Return to Silent Hill

Nebel, Schuld und Alptraum statt klarer Bilder: RETURN TO SILENT HILL verspricht psychologischen Horror. liefert aber vor allem Leerlauf. Wo das legendäre Spiel „Silent Hill 2“ unter die Haut ging, bleibt der Film seltsam glatt und emotional distanziert. Christophe Gans kehrt zwar in die verfluchte Stadt zurück. Doch diesmal verirrt er sich selbst im Nebel.

OT: Return to Silent Hill (FR/USA/UK/DE/RS/JPN 2026)

Darum geht’s

James Sunderland (Jeremy Irvine) wird von einem rätselhaften Brief angezogen, den ihm seine für tot erklärte Freundin Mary Crane (Hannah Emily Anderson) geschickt hat. Obwohl sie offiziell längst einer schweren Krankheit erlegen ist, führt ihn ihre Botschaft scheinbar unausweichlich zurück nach Silent Hill – jener unheimlichen, in Nebel gehüllten Stadt, in der ihre Beziehung einst ihren Anfang nahm.
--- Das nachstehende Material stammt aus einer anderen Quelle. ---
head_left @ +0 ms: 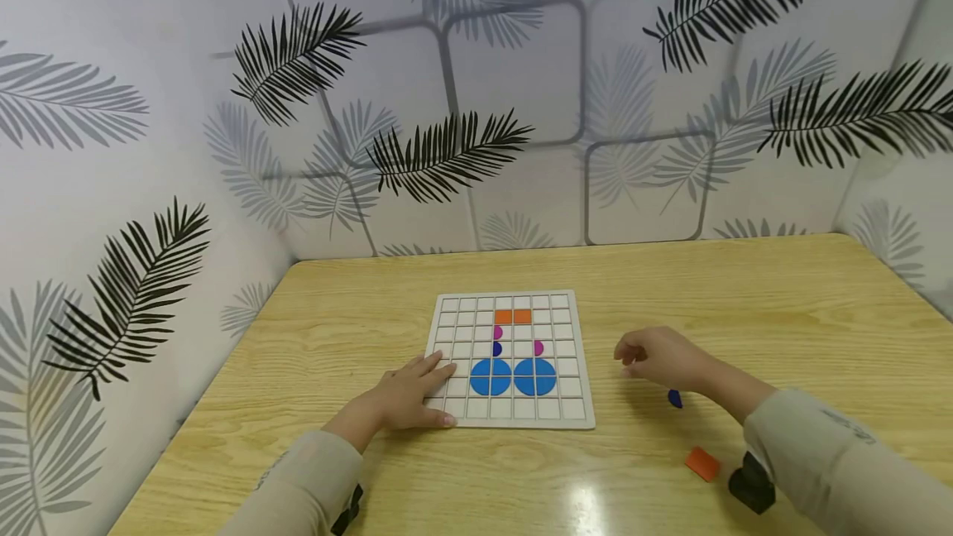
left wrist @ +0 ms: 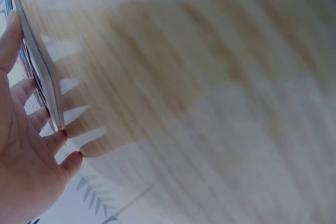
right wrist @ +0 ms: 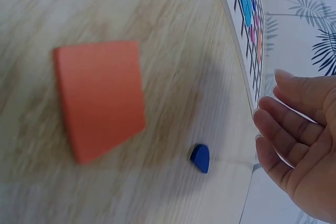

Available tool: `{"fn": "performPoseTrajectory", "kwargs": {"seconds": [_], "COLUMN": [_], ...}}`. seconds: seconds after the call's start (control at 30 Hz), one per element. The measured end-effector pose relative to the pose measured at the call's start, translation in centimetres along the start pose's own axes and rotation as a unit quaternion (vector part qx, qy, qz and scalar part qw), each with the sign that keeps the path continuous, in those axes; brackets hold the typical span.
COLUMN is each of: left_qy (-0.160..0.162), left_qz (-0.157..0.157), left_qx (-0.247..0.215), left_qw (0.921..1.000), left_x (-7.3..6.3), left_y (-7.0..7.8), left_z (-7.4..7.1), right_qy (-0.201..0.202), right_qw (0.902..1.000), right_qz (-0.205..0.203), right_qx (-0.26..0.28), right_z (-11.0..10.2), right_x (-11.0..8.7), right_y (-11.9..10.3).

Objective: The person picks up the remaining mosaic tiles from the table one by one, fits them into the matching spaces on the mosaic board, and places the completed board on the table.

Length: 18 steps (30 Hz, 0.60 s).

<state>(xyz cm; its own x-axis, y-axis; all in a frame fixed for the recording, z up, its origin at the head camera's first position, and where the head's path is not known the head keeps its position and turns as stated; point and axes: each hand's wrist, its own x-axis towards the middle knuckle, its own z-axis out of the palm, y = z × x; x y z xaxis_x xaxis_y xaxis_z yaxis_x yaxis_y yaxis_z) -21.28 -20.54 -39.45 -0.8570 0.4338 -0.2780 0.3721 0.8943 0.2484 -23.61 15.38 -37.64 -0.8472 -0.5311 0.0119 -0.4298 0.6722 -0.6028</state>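
Observation:
A white grid board (head_left: 476, 410) lies on the table. Set in its cells are two blue discs made of quarter pieces (head_left: 500, 367), two orange squares (head_left: 523, 317), two magenta half-circles (head_left: 539, 348) and a dark blue half-circle (head_left: 497, 349). My left hand (head_left: 409, 394) rests with spread fingers on the board's left edge. To the right of the board hovers my right hand (head_left: 663, 356), its fingers loosely bent and nothing between them. Below it on the table lies a loose dark blue half-circle (right wrist: 200, 158). Nearer my right wrist is an orange piece (right wrist: 102, 98) with a slanted edge.
The wooden table (head_left: 357, 304) meets a wall (head_left: 521, 213) with a leaf pattern at the back and left. Dark wrist-worn devices (head_left: 752, 484) show below the sleeves. Light glares off the table's front part.

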Motion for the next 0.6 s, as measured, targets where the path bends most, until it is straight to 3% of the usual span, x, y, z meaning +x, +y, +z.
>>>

Bei seiner Ankunft findet James einen Ort vor, der sich in eine verstörende Albtraumlandschaft verwandelt hat: Trübe Schwaden ziehen durch zerfallene Straßen, eine dicke Schicht grauer Asche bedeckt die Gebäude, und menschliches Leben scheint nahezu verschwunden. Stattdessen wird er mit furchterregenden Wesen konfrontiert – vom bedrohlichen Pyramid Head (Robert Strange) bis zu entstellten Kreaturen wie der Spider Lady und den Armless-Monstern (Giulia Pelagatti), die aus den Schatten hervortreten und seinen Geist zunehmend erschüttern.

Kritik

Seit über zwei Jahrzehnten gilt die „Silent Hill“-Videospielreihe als eine der einflussreichsten und künstlerisch ambitioniertesten Franchises des psychologischen Horrors. Vor allem der zweite Teil hat sich tief ins kollektive Gedächtnis der Gamingkultur eingebrannt. Statt bloßer Schockeffekte bietet er eine verstörend intime Auseinandersetzung mit Schuld, Trauma und Selbsttäuschung, eingebettet in eine dichte, symbolgeladene Lore, die bis heute analysiert und diskutiert wird. Die nebelverhangene Stadt wird zum Spiegel der Psyche, ihre Monster zu Manifestationen innerer Konflikte. Und genau diese Vielschichtigkeit macht das Spiel zu einem Kultwerk mit einer leidenschaftlichen Fangemeinde. Für viele Fans ist „Silent Hill 2“ nicht nur ein Horrorspiel, sondern eine existenzielle Erfahrung, deren emotionale Tiefe und narrative Komplexität weit über das Genre hinausreichen. Vor diesem Hintergrund ist es besonders bemerkenswert, dass diese Ikone nun erneut den Sprung auf die Leinwand wagt: Nach den ersten beiden Verfilmungen kehrt die Welt von „Silent Hill“ mit „Return to Silent Hill“ ins Kino zurück und versucht, die verstörende Atmosphäre und psychologische Wucht des Spiels filmisch einzufangen…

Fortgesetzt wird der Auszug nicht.